> Task to complete
Only the lines below from the one containing "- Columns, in" to the one containing "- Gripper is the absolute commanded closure" should be repeated, both included and unchanged.

> Data below
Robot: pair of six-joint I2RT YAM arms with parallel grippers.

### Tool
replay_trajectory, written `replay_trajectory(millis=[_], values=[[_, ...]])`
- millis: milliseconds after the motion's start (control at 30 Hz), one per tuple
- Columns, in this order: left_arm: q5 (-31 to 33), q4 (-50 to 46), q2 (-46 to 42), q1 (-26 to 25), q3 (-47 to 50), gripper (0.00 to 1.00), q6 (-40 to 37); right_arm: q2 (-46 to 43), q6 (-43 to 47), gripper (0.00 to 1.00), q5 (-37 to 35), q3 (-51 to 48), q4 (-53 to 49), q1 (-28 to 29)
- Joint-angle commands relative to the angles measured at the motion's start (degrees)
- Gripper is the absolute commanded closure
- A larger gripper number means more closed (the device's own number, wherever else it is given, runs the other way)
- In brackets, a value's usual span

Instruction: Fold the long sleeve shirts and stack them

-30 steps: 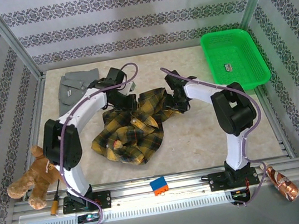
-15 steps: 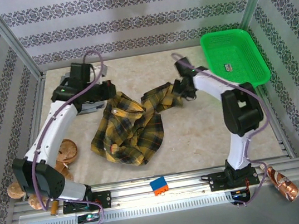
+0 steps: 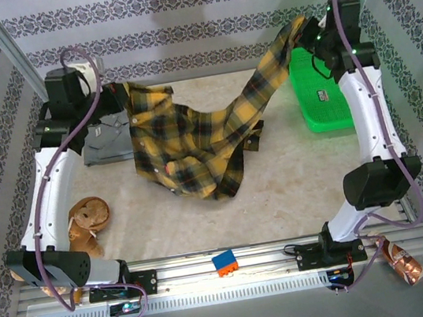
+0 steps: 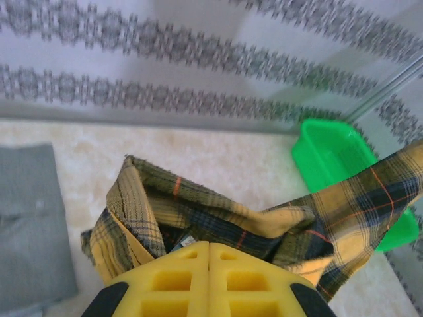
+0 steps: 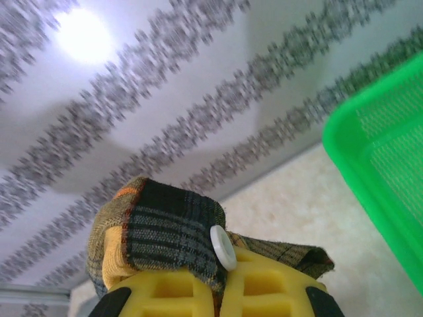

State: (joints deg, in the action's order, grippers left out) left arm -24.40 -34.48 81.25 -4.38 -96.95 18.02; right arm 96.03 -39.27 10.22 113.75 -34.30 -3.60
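Clearly the plaid shirt (image 3: 193,141) hangs stretched, sagging toward the table (image 3: 294,178), one end clamped in the left gripper (image 4: 209,249), a buttoned edge pinched in the right gripper (image 5: 221,267). Pull it taut, then lay it flat beside the grey shirt (image 3: 101,139).

Both arms (image 3: 44,183) high and apart, fingers (image 4: 172,281) clamped.

The beige marbled tabletop (image 3: 303,185) carries a grey shirt (image 3: 105,138) lying flat at its far left, a green basket (image 3: 331,108) at the far right and a brown plush toy (image 3: 85,221) near the left edge. The lower folds of the plaid flannel shirt (image 3: 195,153) sag onto its middle.
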Motion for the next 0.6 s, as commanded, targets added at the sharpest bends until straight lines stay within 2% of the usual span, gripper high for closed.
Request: replay_trajectory(millis=[0,200,267,367,433,500,567], values=[[-1.37,9.39,3.23,0.57,-9.23,0.96,0.54,4.02,-1.77,1.0,5.45,12.53,0.66,-2.1],[-1.77,11.71,12.09,2.95,-26.79,0.95,1.15,16.0,-10.54,1.0,11.33,43.06,-0.58,-7.52],[-1.92,13.68,14.15,5.09,-30.8,0.95,2.9,18.35,-16.13,1.0,13.67,48.59,1.4,-9.63],[-2.13,15.29,16.51,8.13,-34.56,0.95,4.71,18.89,-22.1,1.0,17.3,51.41,6.18,-10.9],[-1.47,17.01,15.83,9.8,-32.13,0.95,4.76,18.36,-25.41,1.0,21.74,51.37,8.71,-9.9],[0.4,21.12,12.65,11.81,-23.23,0.92,5.96,17.6,-26.77,1.0,27.6,51.19,7.75,-6.81],[3.09,24.46,8.12,14.53,-11.04,0.9,6.94,15.95,-24.15,1.0,32.94,48.66,2.93,0.64]])
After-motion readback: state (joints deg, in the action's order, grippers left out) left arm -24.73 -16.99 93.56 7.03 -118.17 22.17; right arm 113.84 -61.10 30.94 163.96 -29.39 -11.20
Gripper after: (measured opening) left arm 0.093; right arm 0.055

> Output below
- Columns, in this order: left_arm: q5 (-31 to 33), q4 (-50 to 46), q2 (-46 to 42), q1 (-26 to 25), q3 (-47 to 50), gripper (0.00 to 1.00), q6 (-40 to 37); right_arm: q2 (-46 to 43), q6 (-43 to 47), gripper (0.00 to 1.00), q5 (-37 to 35), q3 (-51 to 48), q4 (-53 to 49), q1 (-28 to 29)
- Joint-angle commands relative to the angles measured at the motion's start (degrees)
- Gripper is the absolute commanded closure

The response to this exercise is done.